После сугубо мужского и довольно противного «Дурного воспитания» Альмодовар сделал фильм сугубо женский и во всех отношениях приятный — первый в его карьере, на который можно без опаски пригласить бабушку.
Трагикомедия |
18+ |
Педро Альмодовар |
16 марта 2006 |
6 июня 2006 |
1 час 56 минут |
В то время как для соседей и знакомых муж Раймунды (Крус) просто пропал — бросил семью, пустился в загул, — его труп надежно спрятан Раймундой в морозилке ресторана возле дома: выпивоху Пако зарезала дочь-подросток (Кобо), когда он стал ее домогаться. Мать же Раймунды (Маура), угоревшая в пожаре четыре года назад, является с того света к полуслепой старушке сестре (Лампреаве) подсобить по хозяйству и разделяет бремя одиночества со своей старшей дочерью (Дуэньяс), свернувшись калачиком в ее спальне.
Семь лет назад, когда у самого Альмодовара умерла мать, простосердечная кастильская крестьянка, в мадридской суете он не успел сказать ей самых важных слов — а кто успевает? Эта смерть погрузила режиссера в пучину отчаяния и, по его словам, деградации — от первого же фильма, снятого им без мамы, «Поговори с ней», пахнуло некрофильской гнилью. «Дурное воспитание» было работой на старом топливе — энергичный сценарий о выживании был написан еще в 80-е: любование чувственной стороной, за которое мир и полюбил Альмодовара, в этот свой фильм он взял напрокат из прошлой жизни. «Возвращение» — счастливое избавление от травмы. Не зря в сцене ресторанного праздника героиня Пенелопы Крус, вспомнив детские мечты стать певицей, исполняет песню с припевом: «Вернуться! Какое чудо — вернуться: вновь чувствовать ароматы любви, тепло солнца, испытывать порывы, не боясь расплаты».

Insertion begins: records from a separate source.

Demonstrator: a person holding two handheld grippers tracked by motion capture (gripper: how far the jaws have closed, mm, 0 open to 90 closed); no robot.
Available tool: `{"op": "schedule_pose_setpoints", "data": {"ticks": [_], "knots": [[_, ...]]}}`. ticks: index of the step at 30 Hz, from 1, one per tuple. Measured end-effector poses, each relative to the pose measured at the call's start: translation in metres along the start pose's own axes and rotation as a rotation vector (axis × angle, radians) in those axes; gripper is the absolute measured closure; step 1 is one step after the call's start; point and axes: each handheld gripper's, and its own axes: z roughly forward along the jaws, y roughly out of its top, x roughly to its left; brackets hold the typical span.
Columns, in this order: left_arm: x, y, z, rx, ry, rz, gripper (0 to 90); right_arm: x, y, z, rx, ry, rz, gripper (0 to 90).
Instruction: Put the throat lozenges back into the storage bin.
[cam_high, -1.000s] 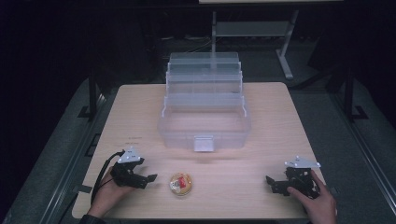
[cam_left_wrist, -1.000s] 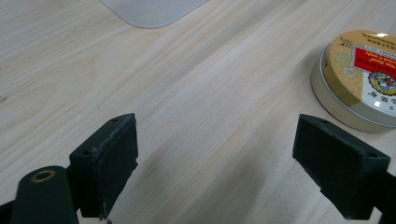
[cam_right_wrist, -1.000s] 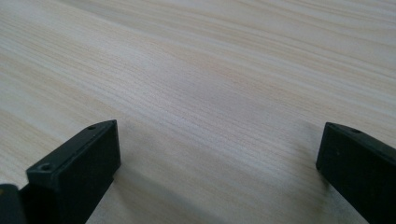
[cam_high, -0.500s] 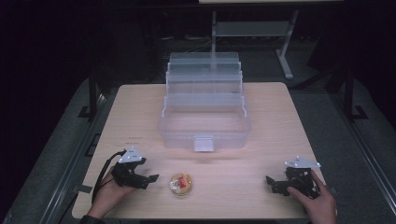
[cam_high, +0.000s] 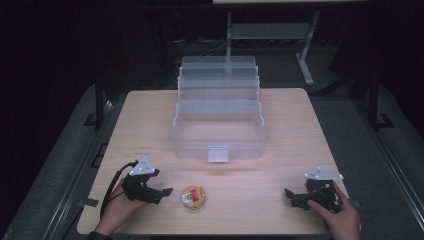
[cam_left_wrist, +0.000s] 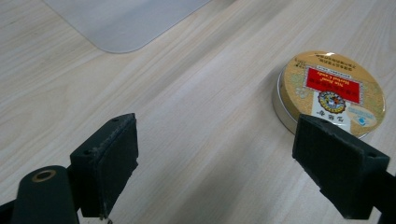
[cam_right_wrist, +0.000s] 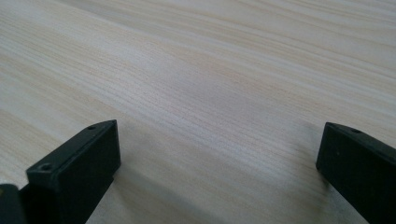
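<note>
The left gripper rests low on the tabletop near its front edge, jaws spread wide and holding nothing; the small round tin, gold-lidded with a red label, sits just beside it, close by one jaw but not between the two; the right gripper lies well apart at the other side, likewise wide open and empty, bare wood ahead of it. Behind them stands a clear tiered plastic box, opened out. This looks like the approach before a pick; the next move calls for swinging the left gripper so its jaws straddle the tin, then closing squarely across its rim.
</note>
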Motion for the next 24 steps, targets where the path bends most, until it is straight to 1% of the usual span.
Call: {"op": "schedule_pose_setpoints", "data": {"ticks": [6, 7, 8, 15, 17, 19, 20, 24], "knots": [[-0.004, 0.003, 0.001, 0.007, -0.012, 0.012, 13.8, 0.000, 0.000, 0.000, 0.000, 0.000, 0.000, 0.0], [-0.005, 0.003, 0.001, 0.002, -0.013, 0.008, 13.8, 0.000, 0.000, 0.000, 0.000, 0.000, 0.000, 0.0], [-0.006, 0.004, 0.002, 0.007, -0.014, 0.017, 13.8, 0.000, 0.000, 0.000, 0.000, 0.000, 0.001, 0.0], [-0.011, 0.007, 0.003, 0.011, -0.025, 0.025, 13.8, 0.000, 0.000, 0.000, 0.000, -0.001, 0.001, 0.0], [-0.012, 0.008, 0.004, 0.015, -0.031, 0.032, 13.8, 0.000, 0.000, 0.000, -0.001, -0.001, 0.001, 0.0], [-0.013, 0.009, 0.005, 0.012, -0.032, 0.031, 13.8, 0.000, 0.000, 0.000, -0.001, -0.001, 0.001, 0.0], [-0.015, 0.010, 0.005, 0.014, -0.037, 0.038, 13.8, 0.000, 0.000, 0.000, 0.000, -0.001, 0.001, 0.0], [-0.017, 0.011, 0.007, 0.012, -0.045, 0.042, 13.8, 0.000, 0.000, 0.000, -0.001, -0.001, 0.001, 0.0]]}}
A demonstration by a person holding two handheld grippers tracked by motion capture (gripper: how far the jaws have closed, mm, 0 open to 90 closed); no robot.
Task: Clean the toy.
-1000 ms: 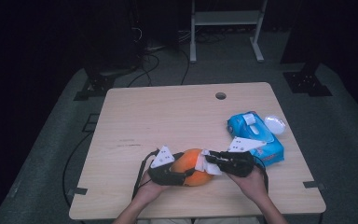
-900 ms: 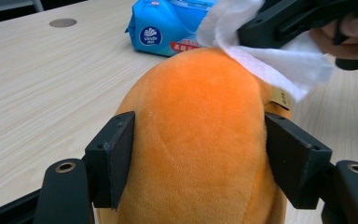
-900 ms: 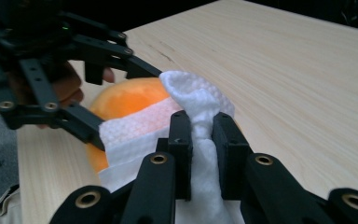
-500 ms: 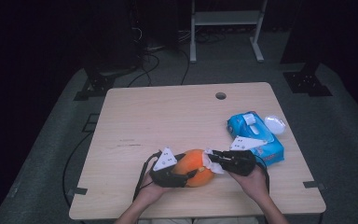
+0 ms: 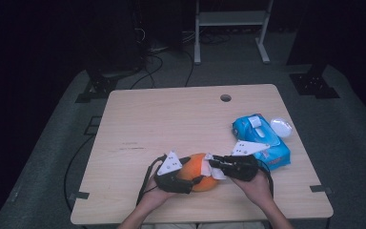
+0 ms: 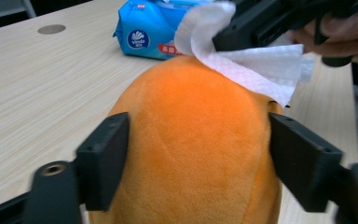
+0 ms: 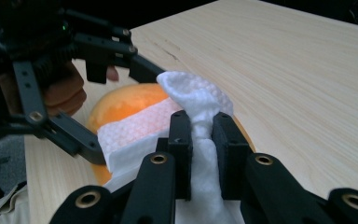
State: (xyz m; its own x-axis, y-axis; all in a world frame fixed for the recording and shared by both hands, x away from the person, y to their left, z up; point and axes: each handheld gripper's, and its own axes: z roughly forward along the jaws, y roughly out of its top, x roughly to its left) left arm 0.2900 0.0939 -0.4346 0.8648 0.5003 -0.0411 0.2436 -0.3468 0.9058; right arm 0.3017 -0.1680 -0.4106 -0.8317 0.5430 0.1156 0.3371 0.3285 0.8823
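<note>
Near the table's (image 5: 138, 119) front edge, about centre, sits the orange plush toy (image 5: 201, 171), with both grippers on it.

Step in hand, as I read it: wiping the plush with a white tissue (image 7: 193, 109). Right gripper (image 7: 200, 154) is clamped on the tissue, which bunches up between its jaws and drapes over the plush top. Left gripper (image 6: 198, 158) straddles the plush to steady it; its jaws have just been opening, plush between them. They look at or just off the fabric on both sides, can't tell if they're pressing, so I'd call it slack rather than clamped.

Next move, my call: either re-close the left gripper so the plush doesn't roll, or re-seat it for a new face, then drag the tissue across. Risk is the plush sliding under the wipe with a loose hold.

View differences:
- High view gives layout: left gripper (image 5: 174, 172) left of the plush, right gripper (image 5: 233, 167) right of it, blue tissue pack (image 5: 261, 140) further right and a bit farther away, a small white round item (image 5: 281, 126) just beyond the pack. Jaw contact is unreadable there.
- Left gripper view shows jaw-to-plush fit and the tissue (image 6: 256, 63) lying on the crown, tissue pack (image 6: 154, 28) behind.
- Right gripper view shows the pinch on the tissue.
</note>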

Его новая лента, частично снятая в родной Ла-Манче (консультантами по костюмам и интерьерам выступили односельчанки режиссера, ровесницы его матери), открывается сценой уборки на деревенском кладбище: старушки и женщины в живописных платках прибирают могилы близких, а иногда и свои, загодя купленные и обустроенные участки. Каждый, кто ходил на Пасху на кладбище, знает о праздничном состоянии этого дня. Помню, год назад мы с родными отыскали могилку соседки моей тетки, алкоголички и циррозницы Клавки, — разгребли листья, с трудом перетащили на ее было сравнявшийся с землей холмик кем-то выброшенную дешевую надгробную плиту, переклеили фотографию, а потом выпили на вновь вычищенной могиле за упокой души всеми забытой, никому не родной, но хорошей бабы. Новый фильм Альмодовара сродни этому опыту: он включает смерть в систему… ну если не чувственного восприятия, то, во всяком случае, чего-то осязаемого, с чем мысль человека — психически здорового, не обвешанного религиозными бирюльками — способна смириться.
Наигравшись с магическим реализмом, когда призраки разгуливают среди живых, Альмодовар превращает «Возвращение» из мистической трагикомедии во вполне себе правдоподобную, в староголливудском духе, криминальную драму — и в этом целебная сила «Возвращения» (в оригинале картина называется бодрее — «Вернуться»): фильм не ищет спасения в безумии и мечтах, но заставляет, забыв обиды и комплексы, приткнуться с бездумной нежностью младенца к родным плечам — это если повезло и можно вернуться на отчий порог, а не к кладбищенским воротам. А если не повезло, можно отплакать свое и простить себя на фильме, где дочь забирается под одеяло, вновь согретое теплом давно умершей матери, — так же как Крис в «Солярисе» когда-то грелся подле заново воплотившейся Хари. Картина Альмодовара обладает пронзительной ясностью сновидения, в котором мертвые колготятся среди живых, как будто не уходили, и после которого просыпаешься в слезах от чувства потери. То же облегчение, что приносят эти слезы и новый фильм Альмодовара, дает дождь в удушливый пасмурный день, или чудом не потраченная сотня, найденная в кармане с похмелья, или голос давно нездоровой старушки матери, после семи тревожных гудков все-таки ответившей на том конце провода — зычно и молодо.